Can I Benefit From Trauma Therapy If I Don’t Remember Anything “Bad” Happening?

“Trauma.” It’s a daunting word and one that we hear often these days, but what does it actually mean? According to the American Psychological Association (APA), trauma is an emotional response to a terrible event like an accident, crime, natural disaster, physical or emotional abuse, neglect, experiencing or witnessing violence, death of a loved one, war, and more. The APA states that “immediately after the event, shock and denial are typical” and “longer term reactions include unpredictable emotions, flashbacks, strained relationships, and even physical symptoms like headaches or nausea.” 

Examples of traumatic experiences might include being a victim of an assault, being in a major accident, or experiencing war. But what if you don’t remember a “terrible event” happening or even have memories to recall from? It simply just means that this definition isn’t all-encompassing and not all trauma is obvious or has a distinct beginning, middle or end. Sometimes the trauma is continuous, repetitive, and subtle and that is when it becomes complex trauma.  

The Weight of Complex Trauma

Complex trauma can be defined as: 

(1) Repetitive, prolonged, or cumulative stressors

(2) Interpersonal harm - including neglect, abandonment, or emotional abuse often by caregivers or trusted adults

(3) Developmental vulnerability times in life, especially in childhood or adolescence, though it can also occur in adulthood through attachment injuries and relationship wounds.

Instead of one clear traumatic event, complex trauma is the accumulation of small, painful moments over time. It’s the emotional neglect, the inconsistency in the caregiving one received, the mixed messages, being shamed for feelings, and feeling unsafe over time. It’s not necessarily what happened to you, but what you didn’t receive, which is comfort, attunement, validation, and empathy. These experiences have a subtle, yet significant impact that can shape how someone feels about themselves, how they relate to others, and respond to stress, often without even realizing it.

What Complex Trauma Can Feel Like

Complex trauma can vary in severity from person to person, but here are common signs. 

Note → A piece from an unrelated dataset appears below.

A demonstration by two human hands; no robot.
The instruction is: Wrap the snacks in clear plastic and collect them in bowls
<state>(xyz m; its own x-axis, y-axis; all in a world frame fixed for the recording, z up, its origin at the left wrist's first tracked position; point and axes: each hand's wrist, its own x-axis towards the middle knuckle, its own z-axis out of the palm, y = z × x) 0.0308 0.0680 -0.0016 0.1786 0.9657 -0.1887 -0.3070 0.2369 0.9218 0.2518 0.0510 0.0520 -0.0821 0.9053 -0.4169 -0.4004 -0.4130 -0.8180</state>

  • Chronically anxious or shut down

  • People-pleasing tendencies or perfectionistic tendencies

  • Struggling with boundaries

  • Low self-trust

  • Persistent sense that something is “off”, but not knowing what or why

Oftentimes, I hear clients say things like “but others had it worse” or “I’m just being dramatic” and to that, I say don’t let your own internalized minimization keep you from seeking therapy because therapy isn’t just for the big “T” traumas or crises, it’s also for relational healing, connection to yourself, and clarity that you didn’t deserve the wounds that you received. Your pain is valid.

How Therapy Can Help

Healing from complex trauma takes time, patience, and a lot of compassion for yourself. Modalities like EMDR (Eye Movement Desensitization and Reprocessing) and IFS (Internal Family Systems) can help you reconnect with the parts of you that feel stuck in time, parts that carry shame, fear, or confusion. IFS, one of my favorite approaches, creates space to gently re-parent these parts allowing for unburdening, relief, and inner peace. 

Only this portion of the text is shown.